NFT is short for “non-fungible token.” Fungible simply means that two instances of something are equivalent. For instance, Bitcoin is a fungible token. My bitcoin is the same as your bitcoin; they are worth the same and if my bitcoin ended up in your wallet and your bitcoin ended up in mine, nobody would notice! A non-fungible token is simply one where tokens are not the same.
“To invent; to forge; to fabricate; to fashion.” When you mint something in the NFT universe, you are creating a new token. In doing so, your work is put into the blockchain and locked into the public ledger.
Swapping is fundamentally the same as trading. In the NFT world, it might not necessarily be between what you would commonly consider a purchaser and buyer. For instance, when an NFT is minted on a marketplace, it will be swapped to the creator.

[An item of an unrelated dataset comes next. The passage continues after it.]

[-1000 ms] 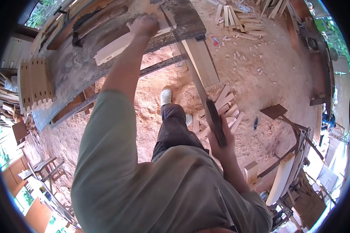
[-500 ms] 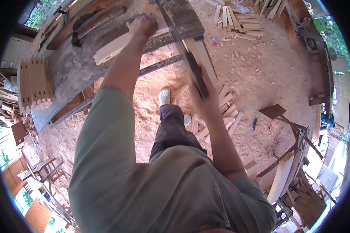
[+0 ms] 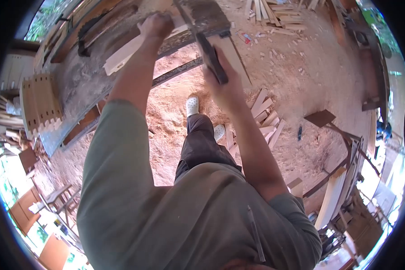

A genesis piece is an artist’s first piece. In the same sense, you might see it used in the term “genesis block” which refers to the first block on a blockchain.
Since the blockchain is decentralized, anybody can mint whatever they want. A copyminter is someone who creates copymints, and a copymint is essentially a type of scam. These works are not minted by their original creators, and as such can be considered “stolen” or a forgery. If you fall for a copyminting scam, whatever you spent on it is gone, so it’s important to be cautious.
“To buy an asset (usually a house), improve it and sell it quickly for profit.“ The same applies for an NFT. When someone flips an NFT, they buy it and immediately relist it for a higher price in hopes someone will quickly buy the same NFT at their price, thus making a profit.
Dropping is closely linked to minting and swapping but they aren’t quite the same. When an NFT is dropped, usually the piece is of high profile or from a more popular creator. A drop is planned for a certain time or event, often drawing the attention of many who want to get the piece as soon as it drops.